Il a été réalisé à Termonde/Dendermonde en Flandre entre 1390 et 1399.

Sur le panneau central d'une largeur de 252 cm sont représentées de gauche à droite "l'Adoration des Mages", la "Crucifixion" et la "mise au Tombeau". Sur les volets latéraux (125 cm de large) alternent des figures de saints et de saintes vénérés pour leur pouvoir d'intercession. La hauteur est de 167 cm. Le registre supérieur de la partie centrale et des deux volets rappelle les décors d’églises avec les baies, les vitraux, les pinacles.
Le coffrage est en chêne ; le tilleul est utilisé pour le décor architectural et les statuettes.

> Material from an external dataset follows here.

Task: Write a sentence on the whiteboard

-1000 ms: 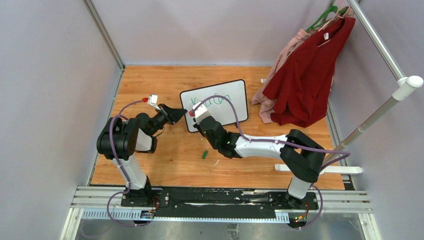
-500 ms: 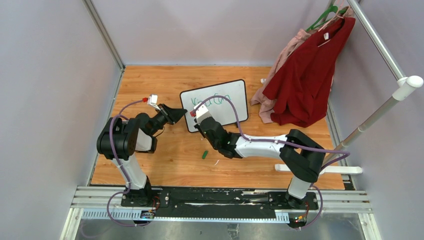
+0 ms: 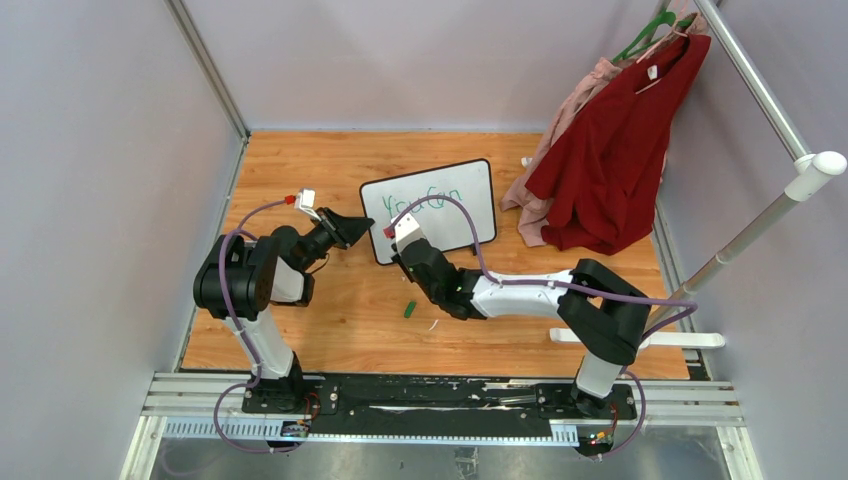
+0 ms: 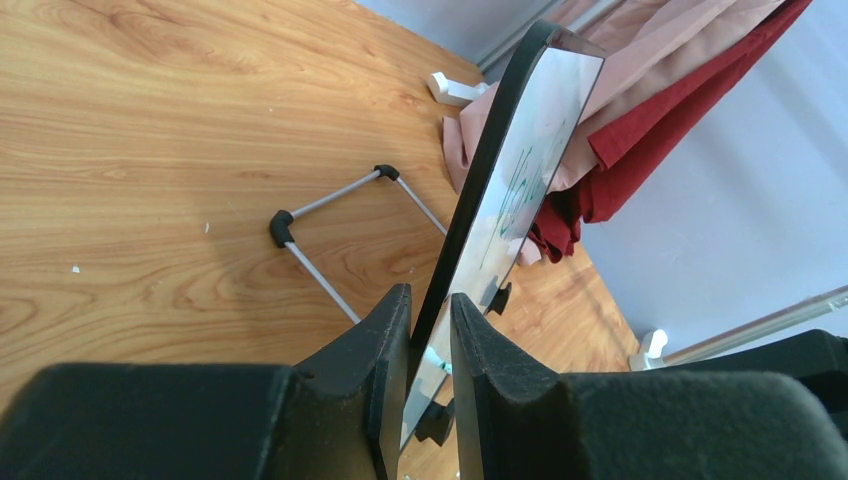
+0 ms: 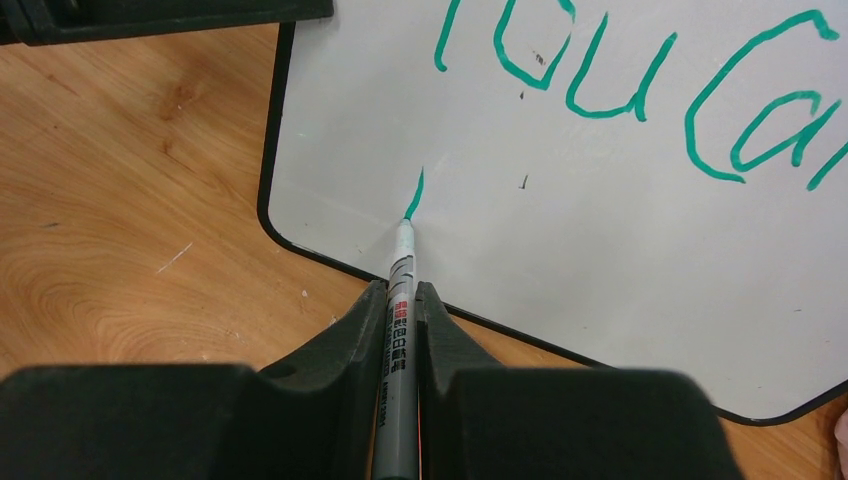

En examinant les détails de ce retable j'ai essayé de m'imaginer son transport en 1399 depuis Termonde jusqu'à la Chartreuse de Champmol. Près de 500 Km en chariot cahotant, certainement accompagné d'une escorte militaire, au moins deux semaines de route!

City of Owls

by northeast80

We took a day trip to Dijon from where I was staying, St.Gilles, and I really liked Dijon, not too big and large enough to spend a full day wandering around.
We bought a train ticket for it to be replaced be a coach taking three times as long! 1.5hrs instead of half an hour, you do get to go through some nice towns and along the vin yards. This happens quite often when there's not enough people for the train.
The Owl walk was a great thing to do, be sure to check out my tip for this with all the stops on, you really get to see the best parts of the city.
There was a big mixture of styles around, from the 13th Century, to Georgian to Art Nouveau to 1960's architecture. Lots of interesting boutiques, the market, lots of churches to visit, parks to relax in, cafes and museums.
We took our lunch with us but there's plenty of lovely looking patiseries to drop in.